## Directions for this task
Restate the full listing precisely as written.

## Dataset content

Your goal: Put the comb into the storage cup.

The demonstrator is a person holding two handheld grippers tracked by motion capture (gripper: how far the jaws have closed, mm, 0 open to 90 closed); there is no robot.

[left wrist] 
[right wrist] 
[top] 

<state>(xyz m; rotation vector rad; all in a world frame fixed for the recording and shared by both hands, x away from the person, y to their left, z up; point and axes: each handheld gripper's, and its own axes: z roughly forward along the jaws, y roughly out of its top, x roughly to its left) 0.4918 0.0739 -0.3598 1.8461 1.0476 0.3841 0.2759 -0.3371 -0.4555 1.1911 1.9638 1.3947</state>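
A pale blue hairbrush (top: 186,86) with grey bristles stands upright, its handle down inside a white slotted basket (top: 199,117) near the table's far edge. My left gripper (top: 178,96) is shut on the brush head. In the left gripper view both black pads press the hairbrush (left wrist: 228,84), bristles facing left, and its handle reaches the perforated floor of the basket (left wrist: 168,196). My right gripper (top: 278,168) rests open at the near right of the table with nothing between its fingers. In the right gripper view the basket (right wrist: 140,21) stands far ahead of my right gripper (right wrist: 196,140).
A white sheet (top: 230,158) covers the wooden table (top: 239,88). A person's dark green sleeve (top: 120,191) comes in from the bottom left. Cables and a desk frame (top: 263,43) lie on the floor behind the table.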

## Output for this task
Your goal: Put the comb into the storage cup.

The demonstrator is a person holding two handheld grippers tracked by motion capture (gripper: how far the jaws have closed, mm, 0 open to 90 closed); there is no robot.

[left wrist] 
[right wrist] 
[top] 

<state>(xyz m; rotation vector rad; all in a world frame fixed for the recording and shared by both hands, x away from the person, y to their left, z up; point and axes: each handheld gripper's, and its own axes: z roughly forward along the jaws, y roughly out of its top, x roughly to its left) 0.4918 0.0739 -0.3598 1.8461 1.0476 0.3841 0.2759 -0.3371 -0.4555 1.1911 1.9638 1.3947</state>
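A pale blue hairbrush (top: 186,86) with grey bristles stands upright, its handle down inside a white slotted basket (top: 199,117) near the table's far edge. My left gripper (top: 178,96) is shut on the brush head. In the left gripper view both black pads press the hairbrush (left wrist: 228,84), bristles facing left, and its handle reaches the perforated floor of the basket (left wrist: 168,196). My right gripper (top: 278,168) rests open at the near right of the table with nothing between its fingers. In the right gripper view the basket (right wrist: 140,21) stands far ahead of my right gripper (right wrist: 196,140).
A white sheet (top: 230,158) covers the wooden table (top: 239,88). A person's dark green sleeve (top: 120,191) comes in from the bottom left. Cables and a desk frame (top: 263,43) lie on the floor behind the table.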

This exercise has been completed.